### [Exercise aim]
Copy the data exactly, line for line.

### [Data section]

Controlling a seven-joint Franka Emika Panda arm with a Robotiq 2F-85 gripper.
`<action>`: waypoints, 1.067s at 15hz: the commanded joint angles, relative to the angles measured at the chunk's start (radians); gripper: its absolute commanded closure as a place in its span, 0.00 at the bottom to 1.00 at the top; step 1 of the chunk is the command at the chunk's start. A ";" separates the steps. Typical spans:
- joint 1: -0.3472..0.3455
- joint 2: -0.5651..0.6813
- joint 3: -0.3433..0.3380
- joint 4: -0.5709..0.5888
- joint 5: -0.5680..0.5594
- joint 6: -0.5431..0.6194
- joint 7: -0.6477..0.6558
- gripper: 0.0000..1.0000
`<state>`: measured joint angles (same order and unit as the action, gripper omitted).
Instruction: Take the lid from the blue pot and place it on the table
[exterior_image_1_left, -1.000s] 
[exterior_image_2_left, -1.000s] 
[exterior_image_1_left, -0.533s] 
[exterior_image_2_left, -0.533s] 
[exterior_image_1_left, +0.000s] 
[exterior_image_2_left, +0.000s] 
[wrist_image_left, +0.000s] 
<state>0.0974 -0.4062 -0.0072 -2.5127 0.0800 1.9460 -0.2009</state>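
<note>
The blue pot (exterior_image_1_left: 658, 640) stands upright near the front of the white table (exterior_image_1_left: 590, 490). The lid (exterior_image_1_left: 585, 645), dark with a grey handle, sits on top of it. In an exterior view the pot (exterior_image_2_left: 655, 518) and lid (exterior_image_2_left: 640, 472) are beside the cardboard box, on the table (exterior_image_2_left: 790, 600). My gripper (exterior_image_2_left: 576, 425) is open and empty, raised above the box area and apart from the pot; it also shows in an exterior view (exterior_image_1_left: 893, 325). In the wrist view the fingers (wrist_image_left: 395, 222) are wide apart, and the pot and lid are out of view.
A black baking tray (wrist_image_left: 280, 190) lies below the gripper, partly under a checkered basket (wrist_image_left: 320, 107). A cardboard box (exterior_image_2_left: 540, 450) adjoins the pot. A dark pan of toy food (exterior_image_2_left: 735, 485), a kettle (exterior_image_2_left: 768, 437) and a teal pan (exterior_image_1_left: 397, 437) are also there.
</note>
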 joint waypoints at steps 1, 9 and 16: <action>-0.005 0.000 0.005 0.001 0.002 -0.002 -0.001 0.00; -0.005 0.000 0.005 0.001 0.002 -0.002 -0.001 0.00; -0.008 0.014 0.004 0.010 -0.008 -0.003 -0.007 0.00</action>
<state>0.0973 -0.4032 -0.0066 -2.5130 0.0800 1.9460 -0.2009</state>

### [Exercise response]
Controlling a seven-joint Franka Emika Panda arm with a Robotiq 2F-85 gripper.
`<action>`: waypoints, 1.067s at 15hz: the commanded joint angles, relative to the angles measured at the chunk's start (radians); gripper: its absolute commanded closure as a place in its span, 0.00 at the bottom to 1.00 at the top; step 1 of the chunk is the command at the chunk's start. A ";" separates the steps. Typical spans:
- joint 1: -0.3472..0.3455
- joint 2: -0.5651..0.6813
- joint 3: -0.3433..0.3380
- joint 4: -0.5709..0.5888
- joint 5: -0.5680..0.5594
- joint 6: -0.5431..0.6194
- joint 7: -0.6477..0.6558
- gripper: 0.0000..1.0000
`<state>`: measured joint angles (same order and unit as the action, gripper omitted).
Instruction: Take the lid from the blue pot and place it on the table
[exterior_image_1_left, -1.000s] 
[exterior_image_2_left, -1.000s] 
[exterior_image_1_left, -0.533s] 
[exterior_image_2_left, -0.533s] 
[exterior_image_1_left, +0.000s] 
[exterior_image_2_left, +0.000s] 
[wrist_image_left, +0.000s] 
<state>0.0974 -0.4062 -0.0072 -2.5127 0.0800 1.9460 -0.2009</state>
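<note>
The blue pot (exterior_image_1_left: 658, 640) stands upright near the front of the white table (exterior_image_1_left: 590, 490). The lid (exterior_image_1_left: 585, 645), dark with a grey handle, sits on top of it. In an exterior view the pot (exterior_image_2_left: 655, 518) and lid (exterior_image_2_left: 640, 472) are beside the cardboard box, on the table (exterior_image_2_left: 790, 600). My gripper (exterior_image_2_left: 576, 425) is open and empty, raised above the box area and apart from the pot; it also shows in an exterior view (exterior_image_1_left: 893, 325). In the wrist view the fingers (wrist_image_left: 395, 222) are wide apart, and the pot and lid are out of view.
A black baking tray (wrist_image_left: 280, 190) lies below the gripper, partly under a checkered basket (wrist_image_left: 320, 107). A cardboard box (exterior_image_2_left: 540, 450) adjoins the pot. A dark pan of toy food (exterior_image_2_left: 735, 485), a kettle (exterior_image_2_left: 768, 437) and a teal pan (exterior_image_1_left: 397, 437) are also there.
</note>
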 joint waypoints at steps 1, 9 and 16: <action>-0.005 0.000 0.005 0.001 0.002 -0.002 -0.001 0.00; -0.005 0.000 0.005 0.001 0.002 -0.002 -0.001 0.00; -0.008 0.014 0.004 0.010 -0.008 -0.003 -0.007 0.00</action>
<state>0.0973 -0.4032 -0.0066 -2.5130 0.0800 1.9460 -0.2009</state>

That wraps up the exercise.